PROBLEM DESCRIPTION: Produce a verbatim copy of the entries listed below.

RECORD EXTRACTS:
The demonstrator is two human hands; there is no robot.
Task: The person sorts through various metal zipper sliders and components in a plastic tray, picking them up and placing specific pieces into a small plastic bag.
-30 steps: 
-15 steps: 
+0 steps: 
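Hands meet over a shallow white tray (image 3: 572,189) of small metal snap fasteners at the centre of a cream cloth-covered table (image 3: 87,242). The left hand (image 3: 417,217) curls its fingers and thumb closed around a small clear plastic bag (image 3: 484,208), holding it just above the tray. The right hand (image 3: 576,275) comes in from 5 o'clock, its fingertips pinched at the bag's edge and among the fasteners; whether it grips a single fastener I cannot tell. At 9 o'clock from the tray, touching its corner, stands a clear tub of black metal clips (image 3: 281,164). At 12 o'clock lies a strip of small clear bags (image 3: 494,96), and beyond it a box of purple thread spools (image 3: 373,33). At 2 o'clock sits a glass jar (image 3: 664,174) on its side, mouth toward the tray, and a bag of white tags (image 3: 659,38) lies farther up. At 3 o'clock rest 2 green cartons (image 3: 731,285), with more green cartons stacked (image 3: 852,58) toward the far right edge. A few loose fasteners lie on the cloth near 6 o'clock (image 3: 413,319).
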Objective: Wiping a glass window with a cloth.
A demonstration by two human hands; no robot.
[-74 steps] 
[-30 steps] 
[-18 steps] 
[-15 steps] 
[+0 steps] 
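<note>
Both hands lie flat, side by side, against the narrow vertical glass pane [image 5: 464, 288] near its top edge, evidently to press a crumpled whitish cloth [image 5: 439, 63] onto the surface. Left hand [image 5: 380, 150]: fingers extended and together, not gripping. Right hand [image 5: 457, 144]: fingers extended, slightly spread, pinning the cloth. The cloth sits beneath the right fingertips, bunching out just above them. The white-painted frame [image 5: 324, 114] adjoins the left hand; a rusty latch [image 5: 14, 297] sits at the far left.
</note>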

REPLY:
The demonstrator is two human hands; there is no robot.
Task: The person sorts through various metal zipper sliders and components in a plastic tray, picking them up and placing specific pieces into a small plastic bag.
-30 steps: 
-15 steps: 
+0 steps: 
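Hands meet over a shallow white tray (image 3: 572,189) of small metal snap fasteners at the centre of a cream cloth-covered table (image 3: 87,242). The left hand (image 3: 417,217) curls its fingers and thumb closed around a small clear plastic bag (image 3: 484,208), holding it just above the tray. The right hand (image 3: 576,275) comes in from 5 o'clock, its fingertips pinched at the bag's edge and among the fasteners; whether it grips a single fastener I cannot tell. At 9 o'clock from the tray, touching its corner, stands a clear tub of black metal clips (image 3: 281,164). At 12 o'clock lies a strip of small clear bags (image 3: 494,96), and beyond it a box of purple thread spools (image 3: 373,33). At 2 o'clock sits a glass jar (image 3: 664,174) on its side, mouth toward the tray, and a bag of white tags (image 3: 659,38) lies farther up. At 3 o'clock rest 2 green cartons (image 3: 731,285), with more green cartons stacked (image 3: 852,58) toward the far right edge. A few loose fasteners lie on the cloth near 6 o'clock (image 3: 413,319).
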Objective: Wiping a glass window with a cloth.
A demonstration by two human hands; no robot.
[-74 steps] 
[-30 steps] 
[-18 steps] 
[-15 steps] 
[+0 steps] 
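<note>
Both hands lie flat, side by side, against the narrow vertical glass pane [image 5: 464, 288] near its top edge, evidently to press a crumpled whitish cloth [image 5: 439, 63] onto the surface. Left hand [image 5: 380, 150]: fingers extended and together, not gripping. Right hand [image 5: 457, 144]: fingers extended, slightly spread, pinning the cloth. The cloth sits beneath the right fingertips, bunching out just above them. The white-painted frame [image 5: 324, 114] adjoins the left hand; a rusty latch [image 5: 14, 297] sits at the far left.
</note>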

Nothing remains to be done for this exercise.